Lost freedom of speech about religion in Europe
Dutch parliamentarian Geert Wilders was threatened with criminal punishment for hate speech from the moment his anti-Koran film Fitna hit the internet in March 2008. Last month, a Dutch judicial oversight body ordered that he be tried anew after finding that judges in the first round of court proceedings appeared to be biased. Even if Mr. Wilders is ultimately acquitted, as his prosecutors themselves urge, he will have already been punished by years of costly and tiring legal wrangling.
But the greatest threat posed by this case is not to a lone Dutch firebrand, but to Europeans at large, whose fundamental freedoms of speech and religion are being steadily undermined. Those trying to repress these individual rights in the name of sensitivity are gaining ground with each case that upholds the state's power to regulate the content of speech on Islam. Since Mr. Wilders' defense does not challenge the legitimacy of hate-speech laws per se, but instead points to the specific facts of his case, even his acquittal would not alter this encroachment on core Western rights.
Religious hate-speech is not clearly defined in the Netherlands or elsewhere in Europe. Council of Europe standards emphasize the subjectivity of the offense, stating that, with respect to religion, "there is no right to offend," that "gratuitously offensive" speech is not protected, and that there exists a new "right of citizens not to be insulted in their religious feelings." In an attempt to carve out protections for political speech and social commentary, the Council distinguishes between speech that insults Muslims, which it forbids, and that which insults Islam or would be considered blasphemous, which it permits.

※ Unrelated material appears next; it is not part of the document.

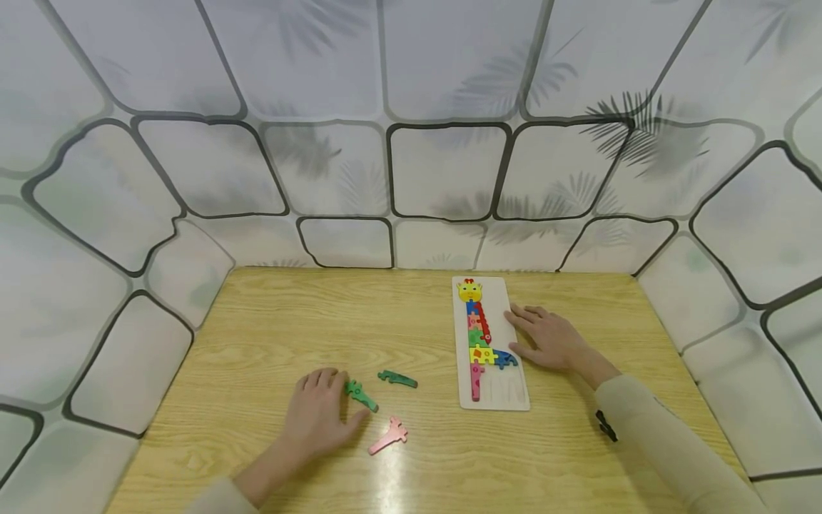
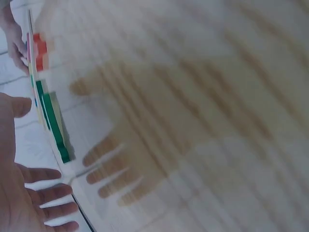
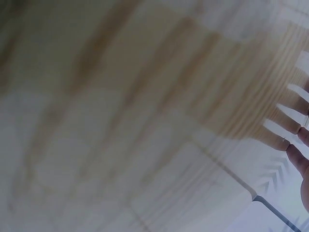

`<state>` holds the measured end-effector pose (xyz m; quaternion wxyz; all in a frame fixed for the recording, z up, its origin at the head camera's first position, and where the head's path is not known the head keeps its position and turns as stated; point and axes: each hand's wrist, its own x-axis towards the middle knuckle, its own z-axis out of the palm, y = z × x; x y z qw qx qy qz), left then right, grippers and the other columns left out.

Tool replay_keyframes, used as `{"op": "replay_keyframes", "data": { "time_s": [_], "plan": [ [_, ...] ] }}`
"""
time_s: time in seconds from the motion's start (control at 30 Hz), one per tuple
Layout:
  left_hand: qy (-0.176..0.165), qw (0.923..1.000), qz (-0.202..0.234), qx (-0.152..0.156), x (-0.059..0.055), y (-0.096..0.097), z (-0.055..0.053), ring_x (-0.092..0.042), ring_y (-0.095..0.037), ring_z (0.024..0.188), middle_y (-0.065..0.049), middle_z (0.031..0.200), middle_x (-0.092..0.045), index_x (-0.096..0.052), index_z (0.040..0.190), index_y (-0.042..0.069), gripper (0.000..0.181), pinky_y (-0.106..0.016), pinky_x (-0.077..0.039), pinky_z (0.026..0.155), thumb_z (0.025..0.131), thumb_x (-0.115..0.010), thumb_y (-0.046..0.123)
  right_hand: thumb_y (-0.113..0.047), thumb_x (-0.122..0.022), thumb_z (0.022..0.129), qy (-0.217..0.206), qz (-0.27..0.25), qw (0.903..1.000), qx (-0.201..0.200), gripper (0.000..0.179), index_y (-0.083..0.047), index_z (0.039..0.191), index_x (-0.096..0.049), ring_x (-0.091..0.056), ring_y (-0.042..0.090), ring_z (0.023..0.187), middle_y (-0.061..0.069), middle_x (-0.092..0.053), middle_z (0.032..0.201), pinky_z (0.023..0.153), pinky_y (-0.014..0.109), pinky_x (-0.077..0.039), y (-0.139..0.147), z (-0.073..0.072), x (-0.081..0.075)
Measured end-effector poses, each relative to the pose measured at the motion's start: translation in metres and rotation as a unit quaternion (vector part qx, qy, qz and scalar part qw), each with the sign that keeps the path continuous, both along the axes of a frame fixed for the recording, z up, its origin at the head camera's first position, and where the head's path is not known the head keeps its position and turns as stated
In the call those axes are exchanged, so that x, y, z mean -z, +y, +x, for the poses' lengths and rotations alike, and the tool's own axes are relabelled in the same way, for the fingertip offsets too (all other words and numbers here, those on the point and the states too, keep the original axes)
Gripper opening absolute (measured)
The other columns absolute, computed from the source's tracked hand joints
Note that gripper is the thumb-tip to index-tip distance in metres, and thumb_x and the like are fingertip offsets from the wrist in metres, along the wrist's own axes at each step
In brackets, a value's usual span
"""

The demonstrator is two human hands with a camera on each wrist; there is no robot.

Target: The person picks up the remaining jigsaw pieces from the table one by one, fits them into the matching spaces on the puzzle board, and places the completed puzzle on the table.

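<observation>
A giraffe puzzle board [image 1: 494, 307] lies on the table, with a yellow head, several coloured body pieces and one pink leg set in it. My right hand [image 1: 549, 339] lies beside the board, fingers extended and fingertips right at its right edge. My left hand [image 1: 317, 414] is low over the table with thumb and fingers apart. Between them lies a green puzzle piece [image 1: 362, 395], with nothing gripped; the left wrist view shows the spread fingers near the green piece [image 2: 54, 126]. A dark green piece [image 1: 398, 379] and a pink piece [image 1: 388, 436] lie close by.
The wooden table [image 1: 289, 307] meets a patterned wall covering [image 1: 340, 171] at the back and on both sides. A small black object [image 1: 606, 426] lies by the right sleeve.
</observation>
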<state>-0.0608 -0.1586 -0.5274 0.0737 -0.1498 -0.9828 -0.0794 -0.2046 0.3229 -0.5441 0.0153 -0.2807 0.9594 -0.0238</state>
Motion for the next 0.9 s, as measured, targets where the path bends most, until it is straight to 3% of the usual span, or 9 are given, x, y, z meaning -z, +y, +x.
{"op": "replay_keyframes", "data": {
  "time_s": [0.2,0.6,0.9],
  "plan": [
    [0.004,0.9996,-0.003,-0.028,0.002,0.009,0.005,-0.066,-0.045,0.120,-0.023,0.126,-0.071,-0.068,0.127,0.000,0.080,-0.060,-0.056,0.100,0.085,-0.071,0.068,-0.061,-0.055,0.102,-0.002,0.001,1.0000,0.002,0.075,-0.017,0.162,-0.043,-0.051,0.043,0.145,0.013,-0.044,0.168,0.113,0.064,-0.047,0.000,0.000,0.001],
    [0.013,0.9990,-0.019,-0.038,0.010,0.013,0.007,-0.068,-0.041,0.112,-0.021,0.117,-0.071,-0.069,0.119,-0.002,0.085,-0.056,-0.059,0.090,0.085,-0.067,0.076,-0.060,-0.055,0.102,-0.008,0.001,1.0000,0.002,0.075,-0.016,0.162,-0.044,-0.051,0.044,0.145,0.014,-0.044,0.167,0.112,0.065,-0.047,0.000,0.001,0.001],
    [0.005,0.9984,-0.029,-0.048,0.008,0.015,0.005,-0.068,-0.040,0.108,-0.020,0.112,-0.069,-0.070,0.112,-0.001,0.085,-0.053,-0.060,0.083,0.084,-0.067,0.079,-0.061,-0.053,0.102,-0.012,0.004,0.9999,0.006,0.076,-0.016,0.163,-0.042,-0.050,0.044,0.146,0.014,-0.042,0.168,0.114,0.065,-0.046,0.000,-0.001,0.002]
  ]
}}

Mr. Wilders argues that his film and his other criticisms entail only the latter. As his case drags on, with prosecutors and judges in open disagreement over whether he was within the bounds of acceptable speech, the confusion created by this legal dichotomy becomes apparent. Though the European Court of Human Rights, which Dutch courts follow, tries to distinguish between commentary on socially relevant religious issues and that on "intimate personal convictions," believers often view one as the necessary extension of the other. Hence, as Council advisers themselves have admitted, the boundaries "are easily blurred."
In fact, this legal test between the religious and the personal is untenable. In contrast to other hate-speech categories—such as racism and Holocaust denial—even a tendentious or hyperbolic treatment of religion and society is often linked to real debate over beliefs and values. Since religions have practices and doctrines as well as adherents, efforts to restrict criticism of religious groups involves a perilous effort to disentangle practice from practitioner, and social commentary from insult.